Goal of the exercise → The answer must restate every entry exactly as it appears.
START Provided material
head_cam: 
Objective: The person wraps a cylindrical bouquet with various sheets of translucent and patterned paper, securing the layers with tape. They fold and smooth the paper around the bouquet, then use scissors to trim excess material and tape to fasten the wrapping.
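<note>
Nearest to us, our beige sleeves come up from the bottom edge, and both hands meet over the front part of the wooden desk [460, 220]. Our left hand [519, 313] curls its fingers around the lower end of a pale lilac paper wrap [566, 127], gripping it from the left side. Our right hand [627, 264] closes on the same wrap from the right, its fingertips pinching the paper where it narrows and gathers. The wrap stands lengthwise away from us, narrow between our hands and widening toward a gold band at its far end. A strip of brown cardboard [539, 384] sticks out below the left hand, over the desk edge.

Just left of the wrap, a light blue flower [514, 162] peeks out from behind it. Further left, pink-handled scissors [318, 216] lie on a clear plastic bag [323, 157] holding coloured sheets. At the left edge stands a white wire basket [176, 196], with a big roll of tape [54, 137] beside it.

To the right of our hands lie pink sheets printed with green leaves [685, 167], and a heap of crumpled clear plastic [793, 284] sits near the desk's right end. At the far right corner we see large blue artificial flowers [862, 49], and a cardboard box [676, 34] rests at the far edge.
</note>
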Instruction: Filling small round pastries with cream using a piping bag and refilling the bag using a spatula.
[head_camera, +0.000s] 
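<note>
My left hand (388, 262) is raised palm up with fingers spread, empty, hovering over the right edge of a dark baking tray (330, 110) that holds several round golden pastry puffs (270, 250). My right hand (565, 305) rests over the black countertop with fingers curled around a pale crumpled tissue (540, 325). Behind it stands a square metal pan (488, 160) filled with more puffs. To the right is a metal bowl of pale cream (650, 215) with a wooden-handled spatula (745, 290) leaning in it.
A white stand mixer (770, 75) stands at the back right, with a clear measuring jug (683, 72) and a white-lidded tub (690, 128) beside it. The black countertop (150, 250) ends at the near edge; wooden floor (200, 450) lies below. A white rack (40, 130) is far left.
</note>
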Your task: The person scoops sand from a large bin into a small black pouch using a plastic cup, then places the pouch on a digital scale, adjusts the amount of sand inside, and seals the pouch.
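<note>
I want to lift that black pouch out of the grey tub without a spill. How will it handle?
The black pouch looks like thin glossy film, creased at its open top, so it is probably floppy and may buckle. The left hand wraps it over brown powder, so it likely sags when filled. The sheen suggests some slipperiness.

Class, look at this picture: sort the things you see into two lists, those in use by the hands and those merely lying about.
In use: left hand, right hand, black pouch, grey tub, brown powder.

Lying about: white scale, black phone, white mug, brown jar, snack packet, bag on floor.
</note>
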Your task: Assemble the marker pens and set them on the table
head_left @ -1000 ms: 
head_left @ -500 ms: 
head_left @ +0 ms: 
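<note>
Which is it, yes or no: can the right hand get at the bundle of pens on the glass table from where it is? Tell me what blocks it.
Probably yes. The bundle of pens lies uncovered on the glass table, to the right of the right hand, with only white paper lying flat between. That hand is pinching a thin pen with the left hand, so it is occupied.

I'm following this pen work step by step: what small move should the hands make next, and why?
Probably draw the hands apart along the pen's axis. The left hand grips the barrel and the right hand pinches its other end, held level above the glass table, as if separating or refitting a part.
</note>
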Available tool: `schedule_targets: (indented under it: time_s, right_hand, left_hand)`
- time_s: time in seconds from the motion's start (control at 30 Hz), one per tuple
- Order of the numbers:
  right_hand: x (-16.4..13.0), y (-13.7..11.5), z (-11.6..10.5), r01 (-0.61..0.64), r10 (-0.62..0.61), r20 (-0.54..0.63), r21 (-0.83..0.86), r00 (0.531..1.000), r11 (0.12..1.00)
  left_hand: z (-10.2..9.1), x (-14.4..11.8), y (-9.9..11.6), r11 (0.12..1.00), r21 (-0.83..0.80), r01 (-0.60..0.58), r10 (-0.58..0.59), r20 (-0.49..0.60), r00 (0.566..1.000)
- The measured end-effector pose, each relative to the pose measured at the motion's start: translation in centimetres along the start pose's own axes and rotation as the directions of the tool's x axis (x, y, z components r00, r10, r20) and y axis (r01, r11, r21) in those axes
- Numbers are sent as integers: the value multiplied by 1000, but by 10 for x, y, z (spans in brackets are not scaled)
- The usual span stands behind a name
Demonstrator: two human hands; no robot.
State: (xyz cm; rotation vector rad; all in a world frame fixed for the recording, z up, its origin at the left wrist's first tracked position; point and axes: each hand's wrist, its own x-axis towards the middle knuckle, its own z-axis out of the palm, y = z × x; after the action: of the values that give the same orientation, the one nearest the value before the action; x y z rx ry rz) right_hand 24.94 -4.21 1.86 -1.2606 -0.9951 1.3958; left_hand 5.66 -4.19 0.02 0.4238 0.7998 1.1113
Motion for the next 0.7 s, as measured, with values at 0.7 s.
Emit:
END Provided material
Written answer →
head_cam: 
Objective: The person wraps a cylindrical bouquet with various sheets of translucent and patterned paper, securing the layers with tape. They fold and smooth the paper around the bouquet, then use scissors to trim excess material and tape to fasten the wrapping.
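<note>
Nearest to us, our beige sleeves come up from the bottom edge, and both hands meet over the front part of the wooden desk [460, 220]. Our left hand [519, 313] curls its fingers around the lower end of a pale lilac paper wrap [566, 127], gripping it from the left side. Our right hand [627, 264] closes on the same wrap from the right, its fingertips pinching the paper where it narrows and gathers. The wrap stands lengthwise away from us, narrow between our hands and widening toward a gold band at its far end. A strip of brown cardboard [539, 384] sticks out below the left hand, over the desk edge.

Just left of the wrap, a light blue flower [514, 162] peeks out from behind it. Further left, pink-handled scissors [318, 216] lie on a clear plastic bag [323, 157] holding coloured sheets. At the left edge stands a white wire basket [176, 196], with a big roll of tape [54, 137] beside it.

To the right of our hands lie pink sheets printed with green leaves [685, 167], and a heap of crumpled clear plastic [793, 284] sits near the desk's right end. At the far right corner we see large blue artificial flowers [862, 49], and a cardboard box [676, 34] rests at the far edge.
</note>
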Instruction: Filling small round pastries with cream using a piping bag and refilling the bag using a spatula.
[head_camera, +0.000s] 
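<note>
My left hand (388, 262) is raised palm up with fingers spread, empty, hovering over the right edge of a dark baking tray (330, 110) that holds several round golden pastry puffs (270, 250). My right hand (565, 305) rests over the black countertop with fingers curled around a pale crumpled tissue (540, 325). Behind it stands a square metal pan (488, 160) filled with more puffs. To the right is a metal bowl of pale cream (650, 215) with a wooden-handled spatula (745, 290) leaning in it.
A white stand mixer (770, 75) stands at the back right, with a clear measuring jug (683, 72) and a white-lidded tub (690, 128) beside it. The black countertop (150, 250) ends at the near edge; wooden floor (200, 450) lies below. A white rack (40, 130) is far left.
</note>
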Your task: The person scoops sand from a large bin into a small black pouch using a plastic cup, then places the pouch on a digital scale, adjusts the amount of sand inside, and seals the pouch.
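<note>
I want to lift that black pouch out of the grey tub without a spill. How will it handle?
The black pouch looks like thin glossy film, creased at its open top, so it is probably floppy and may buckle. The left hand wraps it over brown powder, so it likely sags when filled. The sheen suggests some slipperiness.

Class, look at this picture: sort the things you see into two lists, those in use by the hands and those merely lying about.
In use: left hand, right hand, black pouch, grey tub, brown powder.

Lying about: white scale, black phone, white mug, brown jar, snack packet, bag on floor.
</note>
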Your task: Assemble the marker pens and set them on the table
head_left @ -1000 ms: 
head_left @ -500 ms: 
head_left @ +0 ms: 
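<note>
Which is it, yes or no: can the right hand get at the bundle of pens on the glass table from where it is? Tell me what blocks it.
Probably yes. The bundle of pens lies uncovered on the glass table, to the right of the right hand, with only white paper lying flat between. That hand is pinching a thin pen with the left hand, so it is occupied.

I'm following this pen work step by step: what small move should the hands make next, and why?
Probably draw the hands apart along the pen's axis. The left hand grips the barrel and the right hand pinches its other end, held level above the glass table, as if separating or refitting a part.
</note>
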Available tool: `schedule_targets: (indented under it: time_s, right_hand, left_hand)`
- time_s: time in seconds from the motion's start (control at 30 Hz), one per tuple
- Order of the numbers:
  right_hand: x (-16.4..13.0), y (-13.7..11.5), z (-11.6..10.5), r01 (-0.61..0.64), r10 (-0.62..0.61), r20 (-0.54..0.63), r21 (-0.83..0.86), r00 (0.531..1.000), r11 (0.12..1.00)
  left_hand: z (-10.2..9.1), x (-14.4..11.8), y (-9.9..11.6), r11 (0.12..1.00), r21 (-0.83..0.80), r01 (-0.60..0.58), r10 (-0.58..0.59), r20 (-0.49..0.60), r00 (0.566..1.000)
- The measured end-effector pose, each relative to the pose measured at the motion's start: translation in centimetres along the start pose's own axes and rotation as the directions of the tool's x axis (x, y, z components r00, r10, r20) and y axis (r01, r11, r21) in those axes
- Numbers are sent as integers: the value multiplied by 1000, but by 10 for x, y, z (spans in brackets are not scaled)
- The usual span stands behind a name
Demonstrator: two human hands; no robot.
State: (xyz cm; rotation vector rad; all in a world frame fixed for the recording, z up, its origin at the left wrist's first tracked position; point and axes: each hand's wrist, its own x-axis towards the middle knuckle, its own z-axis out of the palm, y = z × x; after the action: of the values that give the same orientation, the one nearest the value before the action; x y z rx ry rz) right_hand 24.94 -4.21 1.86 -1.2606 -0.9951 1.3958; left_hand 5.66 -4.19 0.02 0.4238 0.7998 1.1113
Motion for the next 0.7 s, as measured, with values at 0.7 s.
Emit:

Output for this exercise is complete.